* **Task statement**
Exact copy, pictures excluded: write out every line below.

** Opening Data below block **

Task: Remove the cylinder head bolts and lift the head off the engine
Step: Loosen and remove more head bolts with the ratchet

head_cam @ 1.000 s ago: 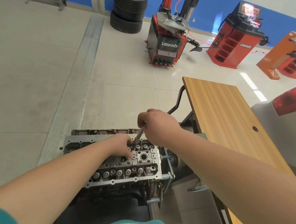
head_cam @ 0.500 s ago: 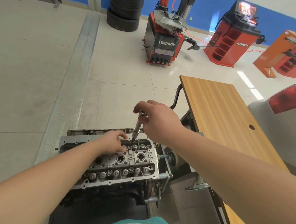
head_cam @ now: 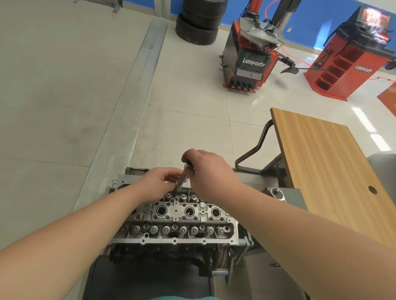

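Note:
The grey aluminium cylinder head [head_cam: 175,221] sits on the engine block in front of me, with round plug wells and rows of valve springs showing. My right hand [head_cam: 210,171] grips the top of a chrome socket tool [head_cam: 181,179] that stands tilted over the head's far edge. Beside it, my left hand [head_cam: 159,182] holds its fingers around the tool's lower socket end. The bolt under the socket is hidden by my hands.
A wooden table [head_cam: 327,168] stands to the right of the engine, and a ratchet head [head_cam: 275,191] lies on the grey stand beside it. Farther off are a red tyre changer [head_cam: 250,59], stacked tyres [head_cam: 201,14] and a red balancer [head_cam: 348,59].
The tool has come up higher over the far edge of the head. My left hand has left the top of the head and closed around the socket end.

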A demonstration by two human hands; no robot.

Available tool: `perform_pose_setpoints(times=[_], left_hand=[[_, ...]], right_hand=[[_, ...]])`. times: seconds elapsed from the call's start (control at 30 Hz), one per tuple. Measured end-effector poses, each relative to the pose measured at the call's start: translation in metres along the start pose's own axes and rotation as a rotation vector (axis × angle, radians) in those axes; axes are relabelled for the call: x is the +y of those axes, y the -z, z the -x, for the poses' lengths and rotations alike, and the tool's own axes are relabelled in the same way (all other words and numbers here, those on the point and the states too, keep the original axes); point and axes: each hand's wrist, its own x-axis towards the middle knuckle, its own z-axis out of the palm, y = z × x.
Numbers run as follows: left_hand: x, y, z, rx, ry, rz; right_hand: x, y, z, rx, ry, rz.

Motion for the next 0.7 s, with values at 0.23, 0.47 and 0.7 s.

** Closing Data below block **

* **Output for this task**
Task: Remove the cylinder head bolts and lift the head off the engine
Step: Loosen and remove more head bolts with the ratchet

head_cam @ 1.000 s ago: 
head_cam @ 0.500 s ago: 
head_cam @ now: 

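Note:
The grey aluminium cylinder head [head_cam: 175,221] sits on the engine block in front of me, with round plug wells and rows of valve springs showing. My right hand [head_cam: 210,171] grips the top of a chrome socket tool [head_cam: 181,179] that stands tilted over the head's far edge. Beside it, my left hand [head_cam: 159,182] holds its fingers around the tool's lower socket end. The bolt under the socket is hidden by my hands.
A wooden table [head_cam: 327,168] stands to the right of the engine, and a ratchet head [head_cam: 275,191] lies on the grey stand beside it. Farther off are a red tyre changer [head_cam: 250,59], stacked tyres [head_cam: 201,14] and a red balancer [head_cam: 348,59].
The tool has come up higher over the far edge of the head. My left hand has left the top of the head and closed around the socket end.
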
A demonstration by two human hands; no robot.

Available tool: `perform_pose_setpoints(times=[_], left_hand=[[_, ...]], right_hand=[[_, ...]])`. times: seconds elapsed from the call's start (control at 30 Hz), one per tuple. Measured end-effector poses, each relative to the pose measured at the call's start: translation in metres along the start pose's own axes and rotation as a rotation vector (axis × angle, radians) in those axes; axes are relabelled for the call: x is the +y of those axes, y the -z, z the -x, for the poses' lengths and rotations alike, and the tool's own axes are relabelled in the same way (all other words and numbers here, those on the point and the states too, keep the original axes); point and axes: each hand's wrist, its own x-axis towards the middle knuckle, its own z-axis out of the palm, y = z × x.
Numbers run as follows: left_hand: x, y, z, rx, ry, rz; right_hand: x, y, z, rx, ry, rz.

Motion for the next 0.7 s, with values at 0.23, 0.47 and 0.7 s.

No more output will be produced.